Brief: Every line containing "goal" should be copied out. Go through the entries and find them.

%%

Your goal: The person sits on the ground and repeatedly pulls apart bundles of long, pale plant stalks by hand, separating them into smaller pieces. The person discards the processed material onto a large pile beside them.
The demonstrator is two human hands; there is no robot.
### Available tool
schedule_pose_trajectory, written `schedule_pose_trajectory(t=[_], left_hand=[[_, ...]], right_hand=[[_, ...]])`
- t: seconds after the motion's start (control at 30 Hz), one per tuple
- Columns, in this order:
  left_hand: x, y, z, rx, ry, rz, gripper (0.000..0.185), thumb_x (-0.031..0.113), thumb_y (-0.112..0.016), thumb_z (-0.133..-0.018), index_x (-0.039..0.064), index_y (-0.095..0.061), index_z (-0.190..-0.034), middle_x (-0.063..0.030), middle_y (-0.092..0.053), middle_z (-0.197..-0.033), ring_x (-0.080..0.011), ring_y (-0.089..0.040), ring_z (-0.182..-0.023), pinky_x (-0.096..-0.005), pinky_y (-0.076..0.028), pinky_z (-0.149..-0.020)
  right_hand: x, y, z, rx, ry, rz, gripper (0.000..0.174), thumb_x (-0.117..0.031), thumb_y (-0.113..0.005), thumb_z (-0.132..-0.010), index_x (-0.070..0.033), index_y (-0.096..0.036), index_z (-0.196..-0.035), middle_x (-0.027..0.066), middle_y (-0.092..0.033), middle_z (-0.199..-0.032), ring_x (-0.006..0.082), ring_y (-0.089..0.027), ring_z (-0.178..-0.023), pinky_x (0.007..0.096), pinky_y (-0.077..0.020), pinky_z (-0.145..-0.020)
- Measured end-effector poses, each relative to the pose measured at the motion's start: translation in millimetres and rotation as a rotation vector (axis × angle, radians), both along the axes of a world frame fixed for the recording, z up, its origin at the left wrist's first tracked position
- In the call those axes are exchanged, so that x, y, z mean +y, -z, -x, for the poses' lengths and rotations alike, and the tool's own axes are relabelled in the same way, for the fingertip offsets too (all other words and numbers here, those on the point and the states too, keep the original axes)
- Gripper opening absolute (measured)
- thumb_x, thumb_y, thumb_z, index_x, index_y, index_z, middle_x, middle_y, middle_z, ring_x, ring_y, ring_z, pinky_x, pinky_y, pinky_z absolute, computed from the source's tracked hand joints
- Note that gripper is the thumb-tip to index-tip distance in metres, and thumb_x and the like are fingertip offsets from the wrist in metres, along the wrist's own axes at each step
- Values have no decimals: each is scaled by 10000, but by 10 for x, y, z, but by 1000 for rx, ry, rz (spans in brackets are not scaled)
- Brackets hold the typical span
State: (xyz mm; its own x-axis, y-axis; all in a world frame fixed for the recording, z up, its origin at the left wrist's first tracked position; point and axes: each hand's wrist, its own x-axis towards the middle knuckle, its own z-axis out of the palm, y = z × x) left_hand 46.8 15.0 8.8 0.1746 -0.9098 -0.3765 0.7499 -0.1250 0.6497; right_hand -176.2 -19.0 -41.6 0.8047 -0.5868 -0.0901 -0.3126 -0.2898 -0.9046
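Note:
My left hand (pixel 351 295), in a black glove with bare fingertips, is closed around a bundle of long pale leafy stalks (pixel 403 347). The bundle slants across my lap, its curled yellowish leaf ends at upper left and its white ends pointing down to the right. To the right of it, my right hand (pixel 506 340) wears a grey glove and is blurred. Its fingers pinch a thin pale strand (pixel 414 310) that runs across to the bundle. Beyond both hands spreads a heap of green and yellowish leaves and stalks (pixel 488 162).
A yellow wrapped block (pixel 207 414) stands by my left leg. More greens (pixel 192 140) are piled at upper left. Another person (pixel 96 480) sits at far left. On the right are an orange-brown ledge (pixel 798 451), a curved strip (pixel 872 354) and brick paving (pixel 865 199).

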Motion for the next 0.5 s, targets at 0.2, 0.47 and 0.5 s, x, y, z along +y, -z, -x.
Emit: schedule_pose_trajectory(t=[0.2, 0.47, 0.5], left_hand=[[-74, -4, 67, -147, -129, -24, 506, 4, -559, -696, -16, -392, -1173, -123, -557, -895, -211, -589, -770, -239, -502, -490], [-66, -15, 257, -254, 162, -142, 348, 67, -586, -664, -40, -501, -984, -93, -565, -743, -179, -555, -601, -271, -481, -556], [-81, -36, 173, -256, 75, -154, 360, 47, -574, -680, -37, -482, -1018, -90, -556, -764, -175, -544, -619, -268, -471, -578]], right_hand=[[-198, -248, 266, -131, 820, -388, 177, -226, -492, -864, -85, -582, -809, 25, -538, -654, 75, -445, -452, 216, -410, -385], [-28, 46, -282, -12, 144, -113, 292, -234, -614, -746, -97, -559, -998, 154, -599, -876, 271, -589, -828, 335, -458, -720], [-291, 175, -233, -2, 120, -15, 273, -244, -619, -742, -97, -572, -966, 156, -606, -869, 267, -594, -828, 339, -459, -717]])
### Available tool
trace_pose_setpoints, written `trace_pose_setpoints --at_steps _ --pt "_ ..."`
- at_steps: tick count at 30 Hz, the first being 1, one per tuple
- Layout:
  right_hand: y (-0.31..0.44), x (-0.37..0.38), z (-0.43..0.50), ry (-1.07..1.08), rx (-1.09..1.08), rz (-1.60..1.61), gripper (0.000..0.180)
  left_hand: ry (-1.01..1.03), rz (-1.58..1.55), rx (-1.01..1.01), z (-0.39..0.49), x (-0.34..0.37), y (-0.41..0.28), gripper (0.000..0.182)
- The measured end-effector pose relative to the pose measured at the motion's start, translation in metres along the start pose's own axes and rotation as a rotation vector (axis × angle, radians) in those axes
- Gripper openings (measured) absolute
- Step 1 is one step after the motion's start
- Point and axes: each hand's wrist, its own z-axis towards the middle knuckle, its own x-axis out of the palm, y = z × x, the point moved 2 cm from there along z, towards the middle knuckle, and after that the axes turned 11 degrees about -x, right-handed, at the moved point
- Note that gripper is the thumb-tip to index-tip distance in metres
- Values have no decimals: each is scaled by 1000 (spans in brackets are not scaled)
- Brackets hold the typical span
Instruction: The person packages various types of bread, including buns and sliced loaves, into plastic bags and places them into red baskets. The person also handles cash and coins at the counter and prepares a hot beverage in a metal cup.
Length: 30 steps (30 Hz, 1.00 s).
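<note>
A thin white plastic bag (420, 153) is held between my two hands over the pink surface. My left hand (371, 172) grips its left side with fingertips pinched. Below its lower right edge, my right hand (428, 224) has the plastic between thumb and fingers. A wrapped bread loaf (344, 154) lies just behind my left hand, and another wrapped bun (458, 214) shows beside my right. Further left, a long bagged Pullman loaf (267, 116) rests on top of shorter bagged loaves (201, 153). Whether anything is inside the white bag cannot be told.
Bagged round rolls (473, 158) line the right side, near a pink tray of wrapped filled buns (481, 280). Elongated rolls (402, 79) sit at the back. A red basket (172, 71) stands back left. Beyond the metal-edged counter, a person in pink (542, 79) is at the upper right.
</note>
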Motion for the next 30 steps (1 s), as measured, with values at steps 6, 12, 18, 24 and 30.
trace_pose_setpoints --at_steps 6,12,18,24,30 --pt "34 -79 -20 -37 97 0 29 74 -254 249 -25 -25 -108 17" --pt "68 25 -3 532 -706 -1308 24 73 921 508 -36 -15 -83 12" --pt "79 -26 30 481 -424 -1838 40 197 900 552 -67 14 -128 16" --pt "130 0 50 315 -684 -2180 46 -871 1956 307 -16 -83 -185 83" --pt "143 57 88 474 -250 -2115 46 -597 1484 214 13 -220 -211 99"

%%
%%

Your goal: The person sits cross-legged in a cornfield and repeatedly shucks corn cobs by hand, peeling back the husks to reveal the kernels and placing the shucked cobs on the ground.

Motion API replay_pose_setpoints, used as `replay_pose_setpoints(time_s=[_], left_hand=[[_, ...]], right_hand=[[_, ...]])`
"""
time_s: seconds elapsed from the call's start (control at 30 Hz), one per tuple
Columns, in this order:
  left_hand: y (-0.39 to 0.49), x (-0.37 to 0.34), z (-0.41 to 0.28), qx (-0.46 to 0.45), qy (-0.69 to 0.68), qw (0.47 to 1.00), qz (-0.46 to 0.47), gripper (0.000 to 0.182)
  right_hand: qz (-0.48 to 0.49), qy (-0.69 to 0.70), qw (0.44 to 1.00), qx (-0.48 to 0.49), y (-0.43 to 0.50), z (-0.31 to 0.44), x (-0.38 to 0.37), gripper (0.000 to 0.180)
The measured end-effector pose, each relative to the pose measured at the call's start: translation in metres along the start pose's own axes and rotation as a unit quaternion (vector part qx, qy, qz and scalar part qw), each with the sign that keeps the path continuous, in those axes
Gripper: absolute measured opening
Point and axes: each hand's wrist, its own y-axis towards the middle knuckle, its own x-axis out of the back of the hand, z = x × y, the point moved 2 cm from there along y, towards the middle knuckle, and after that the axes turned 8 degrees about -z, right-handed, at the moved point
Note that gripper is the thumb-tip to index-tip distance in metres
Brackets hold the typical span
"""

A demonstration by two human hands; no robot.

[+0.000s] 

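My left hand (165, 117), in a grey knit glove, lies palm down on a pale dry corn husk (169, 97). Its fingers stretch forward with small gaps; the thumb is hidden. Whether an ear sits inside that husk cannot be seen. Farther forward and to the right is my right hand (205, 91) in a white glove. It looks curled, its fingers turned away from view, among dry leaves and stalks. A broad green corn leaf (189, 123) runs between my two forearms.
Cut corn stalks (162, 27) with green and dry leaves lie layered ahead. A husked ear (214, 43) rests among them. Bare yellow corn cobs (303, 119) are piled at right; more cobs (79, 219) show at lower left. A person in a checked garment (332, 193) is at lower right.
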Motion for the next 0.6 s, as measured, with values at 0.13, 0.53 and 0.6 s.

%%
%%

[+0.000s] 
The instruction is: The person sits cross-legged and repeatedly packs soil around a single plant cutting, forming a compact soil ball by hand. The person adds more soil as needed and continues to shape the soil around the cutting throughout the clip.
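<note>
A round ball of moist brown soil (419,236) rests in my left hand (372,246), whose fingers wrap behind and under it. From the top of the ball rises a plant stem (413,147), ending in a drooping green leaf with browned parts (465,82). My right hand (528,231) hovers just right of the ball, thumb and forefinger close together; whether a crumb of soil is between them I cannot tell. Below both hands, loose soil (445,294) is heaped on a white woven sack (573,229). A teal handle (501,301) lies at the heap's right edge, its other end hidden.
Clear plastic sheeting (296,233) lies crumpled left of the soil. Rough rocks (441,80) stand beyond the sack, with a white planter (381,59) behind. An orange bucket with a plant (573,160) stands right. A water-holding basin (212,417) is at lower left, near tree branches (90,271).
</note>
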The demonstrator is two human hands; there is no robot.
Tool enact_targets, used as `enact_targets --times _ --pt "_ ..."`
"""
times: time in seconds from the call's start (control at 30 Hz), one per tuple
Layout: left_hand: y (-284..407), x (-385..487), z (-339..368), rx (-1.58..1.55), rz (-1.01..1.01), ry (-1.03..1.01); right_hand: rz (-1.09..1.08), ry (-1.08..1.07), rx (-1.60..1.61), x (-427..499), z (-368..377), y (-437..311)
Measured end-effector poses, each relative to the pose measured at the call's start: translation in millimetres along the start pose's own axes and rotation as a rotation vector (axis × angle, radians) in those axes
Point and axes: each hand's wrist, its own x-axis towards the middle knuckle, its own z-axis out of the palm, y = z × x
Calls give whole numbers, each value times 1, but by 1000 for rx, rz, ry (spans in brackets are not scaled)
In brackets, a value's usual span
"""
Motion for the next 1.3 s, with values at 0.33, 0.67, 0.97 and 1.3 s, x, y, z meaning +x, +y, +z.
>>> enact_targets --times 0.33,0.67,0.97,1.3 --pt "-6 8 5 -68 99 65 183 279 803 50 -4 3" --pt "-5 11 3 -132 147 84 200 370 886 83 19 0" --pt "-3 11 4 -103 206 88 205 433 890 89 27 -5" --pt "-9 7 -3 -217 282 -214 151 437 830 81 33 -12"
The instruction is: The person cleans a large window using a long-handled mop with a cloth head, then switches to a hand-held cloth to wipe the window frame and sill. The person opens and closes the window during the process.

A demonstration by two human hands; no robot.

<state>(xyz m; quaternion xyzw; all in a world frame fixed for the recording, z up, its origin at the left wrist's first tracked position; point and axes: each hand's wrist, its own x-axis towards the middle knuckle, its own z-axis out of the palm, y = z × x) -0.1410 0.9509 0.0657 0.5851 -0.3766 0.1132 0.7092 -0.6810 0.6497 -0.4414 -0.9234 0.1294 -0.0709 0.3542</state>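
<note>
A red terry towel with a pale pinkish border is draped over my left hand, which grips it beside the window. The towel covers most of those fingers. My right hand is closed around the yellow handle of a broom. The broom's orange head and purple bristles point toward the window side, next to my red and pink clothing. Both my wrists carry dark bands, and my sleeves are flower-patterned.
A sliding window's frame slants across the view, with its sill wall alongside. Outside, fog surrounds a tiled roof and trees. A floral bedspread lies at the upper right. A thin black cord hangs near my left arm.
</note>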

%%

Written solution:
Your goal: The person sits on the ground and repeatedly pulls apart bundles of long, pale plant stalks by hand, separating them into smaller pieces. The person discards the processed material onto a large pile beside them.
Your goal: The person sits cross-legged in a cornfield and repeatedly shucks corn cobs by hand, peeling back the husks to reveal the kernels and placing the shucked cobs on the ground.

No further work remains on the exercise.